Background. The debtor-in-possession or trustee, if one is appointed, for a bankruptcy estate for an individual under Chapter 7 or 11 must file an income tax return (Form 1041) if the estate's gross income equals at least the sum of the exemption amount plus the basic standard deduction for unmarried taxpayers who weren't surviving spouses or heads of household. (Code Sec. 6012(a)(8)) This amount is $9,750 for 2012 ($10,000 for 2013, as calculated by RIA based on inflation-adjusted CPI amounts). As a new taxable entity, the bankruptcy estate can adopt either the calendar year or any acceptable fiscal year as its tax year in its first return. (Reg. § 1.441-1(b)(2))

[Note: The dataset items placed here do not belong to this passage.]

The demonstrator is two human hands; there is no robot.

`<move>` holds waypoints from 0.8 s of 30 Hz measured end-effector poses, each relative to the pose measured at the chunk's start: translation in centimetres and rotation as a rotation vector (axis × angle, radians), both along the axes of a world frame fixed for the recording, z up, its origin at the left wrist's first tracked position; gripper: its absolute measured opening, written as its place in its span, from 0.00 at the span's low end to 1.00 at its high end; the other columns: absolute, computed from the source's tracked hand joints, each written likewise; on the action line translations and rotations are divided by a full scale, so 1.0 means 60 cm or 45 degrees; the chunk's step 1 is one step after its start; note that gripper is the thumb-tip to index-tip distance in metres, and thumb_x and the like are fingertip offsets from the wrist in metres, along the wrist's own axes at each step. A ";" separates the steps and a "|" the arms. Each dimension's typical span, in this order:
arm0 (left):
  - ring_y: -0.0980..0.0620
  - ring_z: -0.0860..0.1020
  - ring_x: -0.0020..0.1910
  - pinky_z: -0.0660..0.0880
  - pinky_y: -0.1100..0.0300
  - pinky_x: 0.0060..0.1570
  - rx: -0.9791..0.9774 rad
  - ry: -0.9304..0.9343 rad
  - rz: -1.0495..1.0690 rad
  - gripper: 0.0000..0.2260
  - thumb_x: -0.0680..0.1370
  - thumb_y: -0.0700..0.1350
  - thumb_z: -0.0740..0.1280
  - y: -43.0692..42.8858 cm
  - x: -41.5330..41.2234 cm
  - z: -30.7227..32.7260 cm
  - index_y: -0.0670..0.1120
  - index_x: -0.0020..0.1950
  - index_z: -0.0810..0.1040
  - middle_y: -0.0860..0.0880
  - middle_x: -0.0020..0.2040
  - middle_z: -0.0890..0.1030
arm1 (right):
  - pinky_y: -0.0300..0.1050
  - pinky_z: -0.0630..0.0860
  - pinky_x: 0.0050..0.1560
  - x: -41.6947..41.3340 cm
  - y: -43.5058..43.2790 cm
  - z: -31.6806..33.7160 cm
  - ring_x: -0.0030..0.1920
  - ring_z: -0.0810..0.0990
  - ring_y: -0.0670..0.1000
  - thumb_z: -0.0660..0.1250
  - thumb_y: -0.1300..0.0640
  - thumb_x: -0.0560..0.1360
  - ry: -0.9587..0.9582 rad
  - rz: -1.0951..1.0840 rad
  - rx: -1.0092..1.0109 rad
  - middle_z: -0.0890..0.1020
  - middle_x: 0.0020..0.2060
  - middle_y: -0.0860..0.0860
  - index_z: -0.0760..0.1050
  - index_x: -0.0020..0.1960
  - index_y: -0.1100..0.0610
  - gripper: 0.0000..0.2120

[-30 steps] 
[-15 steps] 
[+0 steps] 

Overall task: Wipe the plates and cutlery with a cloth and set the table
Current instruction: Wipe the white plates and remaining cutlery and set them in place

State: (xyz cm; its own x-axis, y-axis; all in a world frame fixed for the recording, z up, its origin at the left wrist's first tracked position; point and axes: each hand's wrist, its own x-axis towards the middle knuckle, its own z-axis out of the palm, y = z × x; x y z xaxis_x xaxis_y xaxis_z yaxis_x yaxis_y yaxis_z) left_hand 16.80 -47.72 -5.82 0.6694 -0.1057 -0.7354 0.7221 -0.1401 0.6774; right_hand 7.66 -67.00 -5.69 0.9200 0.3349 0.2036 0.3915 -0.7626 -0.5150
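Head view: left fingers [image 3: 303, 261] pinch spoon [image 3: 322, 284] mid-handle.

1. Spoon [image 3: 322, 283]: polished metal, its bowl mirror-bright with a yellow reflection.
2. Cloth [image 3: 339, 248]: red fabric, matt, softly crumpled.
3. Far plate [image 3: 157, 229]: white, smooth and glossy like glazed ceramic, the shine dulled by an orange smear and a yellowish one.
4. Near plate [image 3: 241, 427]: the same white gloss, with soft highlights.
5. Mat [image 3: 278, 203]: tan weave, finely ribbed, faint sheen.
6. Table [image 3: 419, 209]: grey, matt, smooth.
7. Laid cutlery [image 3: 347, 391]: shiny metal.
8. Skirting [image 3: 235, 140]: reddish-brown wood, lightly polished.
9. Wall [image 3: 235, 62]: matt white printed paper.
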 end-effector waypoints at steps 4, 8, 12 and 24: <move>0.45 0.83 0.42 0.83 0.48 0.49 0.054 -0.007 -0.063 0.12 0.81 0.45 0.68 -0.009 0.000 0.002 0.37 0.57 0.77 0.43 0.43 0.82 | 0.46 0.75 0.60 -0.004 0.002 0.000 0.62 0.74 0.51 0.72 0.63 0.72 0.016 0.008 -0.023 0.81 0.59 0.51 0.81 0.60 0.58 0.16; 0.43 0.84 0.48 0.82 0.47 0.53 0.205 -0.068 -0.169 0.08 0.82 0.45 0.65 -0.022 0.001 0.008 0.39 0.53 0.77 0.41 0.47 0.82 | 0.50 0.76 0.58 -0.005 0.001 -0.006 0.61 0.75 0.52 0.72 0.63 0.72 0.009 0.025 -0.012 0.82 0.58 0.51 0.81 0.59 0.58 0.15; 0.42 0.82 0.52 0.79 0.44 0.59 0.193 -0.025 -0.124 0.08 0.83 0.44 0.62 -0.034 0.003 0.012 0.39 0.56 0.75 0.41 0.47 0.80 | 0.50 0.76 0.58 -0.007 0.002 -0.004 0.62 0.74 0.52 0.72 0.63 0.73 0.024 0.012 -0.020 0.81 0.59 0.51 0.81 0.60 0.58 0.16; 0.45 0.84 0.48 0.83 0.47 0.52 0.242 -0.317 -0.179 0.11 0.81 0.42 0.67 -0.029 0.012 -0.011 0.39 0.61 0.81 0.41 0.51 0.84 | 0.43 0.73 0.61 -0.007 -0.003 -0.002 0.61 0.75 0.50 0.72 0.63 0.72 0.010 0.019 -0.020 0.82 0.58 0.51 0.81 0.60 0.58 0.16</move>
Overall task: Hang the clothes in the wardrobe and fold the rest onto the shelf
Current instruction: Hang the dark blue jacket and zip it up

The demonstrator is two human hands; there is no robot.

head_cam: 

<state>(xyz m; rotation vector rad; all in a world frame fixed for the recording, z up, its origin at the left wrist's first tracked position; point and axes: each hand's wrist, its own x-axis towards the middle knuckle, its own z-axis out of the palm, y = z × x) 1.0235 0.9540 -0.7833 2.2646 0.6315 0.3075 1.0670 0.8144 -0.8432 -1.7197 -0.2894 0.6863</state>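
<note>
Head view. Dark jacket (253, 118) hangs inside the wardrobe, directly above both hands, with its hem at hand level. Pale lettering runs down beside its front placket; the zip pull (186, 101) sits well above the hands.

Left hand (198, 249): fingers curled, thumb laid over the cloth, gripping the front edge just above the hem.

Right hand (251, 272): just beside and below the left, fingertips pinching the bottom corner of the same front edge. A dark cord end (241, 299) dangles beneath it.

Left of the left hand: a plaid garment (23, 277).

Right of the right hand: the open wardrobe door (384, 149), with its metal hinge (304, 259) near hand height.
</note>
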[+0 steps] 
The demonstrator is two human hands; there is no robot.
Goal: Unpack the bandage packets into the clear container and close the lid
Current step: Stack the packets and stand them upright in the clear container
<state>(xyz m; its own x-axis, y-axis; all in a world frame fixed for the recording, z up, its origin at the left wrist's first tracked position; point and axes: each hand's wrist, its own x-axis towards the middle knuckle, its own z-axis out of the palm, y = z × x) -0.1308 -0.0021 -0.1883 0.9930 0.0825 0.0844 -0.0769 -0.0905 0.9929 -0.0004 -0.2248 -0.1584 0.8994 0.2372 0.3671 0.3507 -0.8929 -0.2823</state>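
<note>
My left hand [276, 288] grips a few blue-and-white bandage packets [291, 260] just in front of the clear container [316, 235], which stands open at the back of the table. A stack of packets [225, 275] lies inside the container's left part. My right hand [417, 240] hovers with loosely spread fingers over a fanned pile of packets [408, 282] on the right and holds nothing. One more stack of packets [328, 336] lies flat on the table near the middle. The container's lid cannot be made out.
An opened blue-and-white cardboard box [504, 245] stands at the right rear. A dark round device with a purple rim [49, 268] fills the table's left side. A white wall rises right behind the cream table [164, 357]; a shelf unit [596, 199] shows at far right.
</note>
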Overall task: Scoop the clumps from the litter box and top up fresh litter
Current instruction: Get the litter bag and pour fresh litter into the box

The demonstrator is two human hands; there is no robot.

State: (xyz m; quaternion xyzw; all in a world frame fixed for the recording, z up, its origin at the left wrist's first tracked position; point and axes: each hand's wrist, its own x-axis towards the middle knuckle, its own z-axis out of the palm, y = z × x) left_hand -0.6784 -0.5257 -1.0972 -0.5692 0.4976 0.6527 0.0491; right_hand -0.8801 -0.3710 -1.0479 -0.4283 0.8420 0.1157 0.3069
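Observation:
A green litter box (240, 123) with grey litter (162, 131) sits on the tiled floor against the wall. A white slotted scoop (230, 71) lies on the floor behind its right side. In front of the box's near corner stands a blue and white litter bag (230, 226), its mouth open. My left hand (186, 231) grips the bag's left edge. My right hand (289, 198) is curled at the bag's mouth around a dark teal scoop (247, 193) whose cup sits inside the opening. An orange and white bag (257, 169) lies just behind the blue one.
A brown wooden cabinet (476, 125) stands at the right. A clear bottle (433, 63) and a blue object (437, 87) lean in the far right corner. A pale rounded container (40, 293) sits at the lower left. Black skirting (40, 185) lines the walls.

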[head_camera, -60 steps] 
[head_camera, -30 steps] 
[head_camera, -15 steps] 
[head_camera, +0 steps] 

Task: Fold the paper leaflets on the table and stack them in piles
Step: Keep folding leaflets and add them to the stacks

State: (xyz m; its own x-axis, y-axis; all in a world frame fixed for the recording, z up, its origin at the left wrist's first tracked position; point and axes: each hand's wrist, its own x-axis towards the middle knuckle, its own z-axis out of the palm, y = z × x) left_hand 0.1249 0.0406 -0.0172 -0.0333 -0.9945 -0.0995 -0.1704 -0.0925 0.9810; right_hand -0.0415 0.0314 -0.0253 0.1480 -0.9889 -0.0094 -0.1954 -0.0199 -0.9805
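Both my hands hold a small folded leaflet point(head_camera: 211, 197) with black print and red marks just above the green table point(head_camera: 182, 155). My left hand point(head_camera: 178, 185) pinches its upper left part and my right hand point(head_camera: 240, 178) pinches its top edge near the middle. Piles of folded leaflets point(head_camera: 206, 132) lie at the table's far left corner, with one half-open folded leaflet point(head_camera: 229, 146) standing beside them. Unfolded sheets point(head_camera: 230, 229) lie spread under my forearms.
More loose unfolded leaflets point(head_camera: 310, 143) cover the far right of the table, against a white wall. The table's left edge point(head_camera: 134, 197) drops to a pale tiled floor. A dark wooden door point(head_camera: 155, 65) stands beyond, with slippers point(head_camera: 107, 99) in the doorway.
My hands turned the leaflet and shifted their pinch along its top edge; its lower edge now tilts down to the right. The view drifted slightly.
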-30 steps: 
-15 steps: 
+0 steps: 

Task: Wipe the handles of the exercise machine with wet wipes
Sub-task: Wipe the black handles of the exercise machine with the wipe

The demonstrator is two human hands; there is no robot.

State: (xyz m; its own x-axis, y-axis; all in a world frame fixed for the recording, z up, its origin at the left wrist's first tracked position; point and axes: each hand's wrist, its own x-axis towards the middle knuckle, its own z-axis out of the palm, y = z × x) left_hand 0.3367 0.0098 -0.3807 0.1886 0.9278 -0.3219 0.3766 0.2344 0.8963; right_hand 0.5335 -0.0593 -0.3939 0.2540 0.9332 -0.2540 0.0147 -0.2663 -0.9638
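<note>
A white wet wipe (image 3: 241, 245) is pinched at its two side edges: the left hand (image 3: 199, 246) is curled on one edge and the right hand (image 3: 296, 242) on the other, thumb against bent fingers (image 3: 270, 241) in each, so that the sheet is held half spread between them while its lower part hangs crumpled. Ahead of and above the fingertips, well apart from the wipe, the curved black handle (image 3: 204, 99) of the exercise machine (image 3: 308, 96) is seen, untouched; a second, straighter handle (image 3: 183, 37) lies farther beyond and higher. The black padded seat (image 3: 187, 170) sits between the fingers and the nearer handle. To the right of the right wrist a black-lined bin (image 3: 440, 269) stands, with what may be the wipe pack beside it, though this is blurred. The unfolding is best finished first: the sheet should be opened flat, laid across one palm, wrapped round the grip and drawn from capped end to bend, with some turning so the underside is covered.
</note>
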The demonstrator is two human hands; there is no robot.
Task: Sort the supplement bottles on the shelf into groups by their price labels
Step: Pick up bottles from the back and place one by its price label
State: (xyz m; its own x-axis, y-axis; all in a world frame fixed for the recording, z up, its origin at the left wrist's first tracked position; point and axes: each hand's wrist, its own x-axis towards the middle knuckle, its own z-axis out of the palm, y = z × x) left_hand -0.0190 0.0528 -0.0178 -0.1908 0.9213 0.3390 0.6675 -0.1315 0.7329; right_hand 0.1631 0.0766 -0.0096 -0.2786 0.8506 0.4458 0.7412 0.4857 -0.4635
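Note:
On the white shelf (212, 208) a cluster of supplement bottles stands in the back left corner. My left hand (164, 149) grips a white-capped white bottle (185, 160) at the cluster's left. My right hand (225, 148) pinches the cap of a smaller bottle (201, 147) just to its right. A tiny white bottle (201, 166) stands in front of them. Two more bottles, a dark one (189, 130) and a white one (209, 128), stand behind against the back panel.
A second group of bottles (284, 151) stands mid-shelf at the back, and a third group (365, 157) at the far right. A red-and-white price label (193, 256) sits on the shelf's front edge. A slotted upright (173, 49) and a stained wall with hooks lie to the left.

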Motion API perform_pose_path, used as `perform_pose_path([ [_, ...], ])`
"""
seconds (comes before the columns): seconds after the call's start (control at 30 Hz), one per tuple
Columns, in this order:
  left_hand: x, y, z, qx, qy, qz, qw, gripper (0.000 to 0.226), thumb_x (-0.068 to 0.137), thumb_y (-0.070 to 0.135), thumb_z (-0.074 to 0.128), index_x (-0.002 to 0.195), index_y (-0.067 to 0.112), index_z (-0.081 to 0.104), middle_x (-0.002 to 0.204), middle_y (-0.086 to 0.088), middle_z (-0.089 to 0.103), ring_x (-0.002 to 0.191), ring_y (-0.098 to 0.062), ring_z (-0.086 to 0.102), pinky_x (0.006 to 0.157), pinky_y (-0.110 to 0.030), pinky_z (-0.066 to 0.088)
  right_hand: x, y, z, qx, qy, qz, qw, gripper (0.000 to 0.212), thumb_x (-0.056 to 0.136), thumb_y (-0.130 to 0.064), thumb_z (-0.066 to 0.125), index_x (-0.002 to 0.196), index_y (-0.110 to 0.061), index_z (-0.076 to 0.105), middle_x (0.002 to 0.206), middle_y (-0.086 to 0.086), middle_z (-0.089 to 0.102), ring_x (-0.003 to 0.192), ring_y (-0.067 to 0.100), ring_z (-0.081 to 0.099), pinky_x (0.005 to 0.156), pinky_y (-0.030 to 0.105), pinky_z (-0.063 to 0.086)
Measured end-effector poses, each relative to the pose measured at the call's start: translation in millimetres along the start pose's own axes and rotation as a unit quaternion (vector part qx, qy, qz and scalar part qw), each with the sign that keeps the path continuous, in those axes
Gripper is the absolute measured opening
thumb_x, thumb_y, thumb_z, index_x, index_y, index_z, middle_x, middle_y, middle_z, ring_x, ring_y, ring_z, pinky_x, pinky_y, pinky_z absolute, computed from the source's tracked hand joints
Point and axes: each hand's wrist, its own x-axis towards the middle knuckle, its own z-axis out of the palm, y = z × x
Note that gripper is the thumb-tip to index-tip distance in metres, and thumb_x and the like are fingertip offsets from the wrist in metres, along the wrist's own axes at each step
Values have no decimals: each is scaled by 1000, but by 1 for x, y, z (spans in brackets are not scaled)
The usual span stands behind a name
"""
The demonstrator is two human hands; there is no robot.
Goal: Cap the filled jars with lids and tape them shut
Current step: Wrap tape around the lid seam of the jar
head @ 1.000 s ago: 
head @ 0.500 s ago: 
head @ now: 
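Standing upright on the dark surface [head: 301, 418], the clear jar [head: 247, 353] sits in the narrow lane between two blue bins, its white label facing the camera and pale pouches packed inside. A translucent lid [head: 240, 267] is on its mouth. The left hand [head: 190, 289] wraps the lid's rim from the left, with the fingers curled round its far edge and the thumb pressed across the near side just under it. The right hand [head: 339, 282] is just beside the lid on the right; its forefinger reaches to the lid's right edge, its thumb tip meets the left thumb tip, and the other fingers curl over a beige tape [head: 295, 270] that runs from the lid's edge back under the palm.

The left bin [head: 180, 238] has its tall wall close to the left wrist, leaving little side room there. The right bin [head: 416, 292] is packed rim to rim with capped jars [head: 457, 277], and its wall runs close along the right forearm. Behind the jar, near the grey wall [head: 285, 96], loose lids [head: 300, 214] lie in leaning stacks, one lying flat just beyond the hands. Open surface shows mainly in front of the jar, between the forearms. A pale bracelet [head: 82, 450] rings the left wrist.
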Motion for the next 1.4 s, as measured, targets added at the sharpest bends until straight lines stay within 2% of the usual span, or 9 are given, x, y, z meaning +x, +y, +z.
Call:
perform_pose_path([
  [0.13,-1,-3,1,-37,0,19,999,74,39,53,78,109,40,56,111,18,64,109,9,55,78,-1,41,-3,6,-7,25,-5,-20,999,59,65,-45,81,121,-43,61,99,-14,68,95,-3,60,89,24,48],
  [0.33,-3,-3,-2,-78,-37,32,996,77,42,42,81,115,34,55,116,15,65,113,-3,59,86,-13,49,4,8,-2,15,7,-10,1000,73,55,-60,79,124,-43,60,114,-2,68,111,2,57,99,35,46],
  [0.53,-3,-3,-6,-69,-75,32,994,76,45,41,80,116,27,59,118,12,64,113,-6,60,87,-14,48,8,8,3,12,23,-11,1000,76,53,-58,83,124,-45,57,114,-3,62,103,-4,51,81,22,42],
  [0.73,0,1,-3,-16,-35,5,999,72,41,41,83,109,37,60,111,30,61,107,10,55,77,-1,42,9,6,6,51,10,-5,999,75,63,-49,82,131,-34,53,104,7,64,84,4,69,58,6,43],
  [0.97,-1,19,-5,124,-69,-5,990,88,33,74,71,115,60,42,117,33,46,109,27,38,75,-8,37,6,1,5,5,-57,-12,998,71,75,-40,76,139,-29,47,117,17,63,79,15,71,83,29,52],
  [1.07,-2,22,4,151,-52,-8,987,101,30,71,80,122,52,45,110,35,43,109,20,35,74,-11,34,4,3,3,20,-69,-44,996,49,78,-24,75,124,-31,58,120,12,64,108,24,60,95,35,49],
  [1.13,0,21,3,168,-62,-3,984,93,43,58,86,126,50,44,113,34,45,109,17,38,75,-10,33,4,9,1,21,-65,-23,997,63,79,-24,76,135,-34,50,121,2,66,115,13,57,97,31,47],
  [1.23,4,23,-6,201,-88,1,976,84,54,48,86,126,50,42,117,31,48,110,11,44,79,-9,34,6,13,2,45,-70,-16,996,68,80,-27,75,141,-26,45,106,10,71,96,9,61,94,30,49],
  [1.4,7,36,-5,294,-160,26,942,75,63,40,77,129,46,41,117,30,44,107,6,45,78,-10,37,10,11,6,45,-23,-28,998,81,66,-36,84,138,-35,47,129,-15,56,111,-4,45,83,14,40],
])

In June of 2011, IRS issued final regs on the automatic extensions of time to file returns for partnership, trust, and estate taxpayers (i.e., pass-through entities). The final regs generally provide that these pass-through entities will continue to receive an automatic 5-month extension of time to file. However, the final regs provide that, although fiduciaries of individual bankruptcy estates under Chapter 7 or 11 of the Bankruptcy Code (trustees or debtors-in-possession) may be required to file Forms 1041, these bankruptcy estates aren't pass-through entities. The 5-month automatic extension under the final regs doesn't apply to them. (Reg. § 1.6081-6(a)(2)) Pass-through entities eligible to file bankruptcy petitions, such as partnerships, are covered by the final regs, and the 5-month automatic extension applies, since the filing of a bankruptcy petition doesn't change the information reporting requirements of pass-through entities, such as partnerships. (T.D. 9531, 06/23/2011,
For tax years beginning before Jan. 1, 2010, participants in a Code Sec. 401(k) plan, whose contributions the employer matched at least 50% with employer stock, could make IRA contributions in addition to the otherwise applicable maximum for individuals under age 50 where the employer was a debtor in bankruptcy, and an indictment or conviction resulted from transactions related to the bankruptcy. Specifically, for an applicable individual who elected to make a qualified retirement contribution in addition to the maximum deductible amount, the maximum deductible amount for any tax year was increased by an amount equal to three times the applicable amount of catch-up contributions that an individual who would reach age 50 before the close of the tax year could contribute to an IRA. (Code Sec. 219(b)(5),
What's new. The Bankruptcy Tax Guide indicates that there are two important changes:
- Automatic 6-month extension of time to file. Beginning June 24, 2011, IRS clarified in Reg. § 1.6081-6(a)(2) that an automatic 6-month extension of time (rather than 5 months) is available to file a bankruptcy estate income tax return for individuals in Chapter 7 or 11 bankruptcy proceedings upon filing a required application (Form 7004, Application for Automatic Extension of Time To File Certain Business Income Tax, Information, and Other Returns).
- Expiration of catch-up contributions for 401(k) participants. The provision previously allowing additional contributions of up to $7,000 in a traditional or Roth IRA for employees who participated in a Code Sec. 401(k)plan of an employer that filed bankruptcy in an earlier year hasn't been extended for tax years beginning on or after Jan. 1, 2010.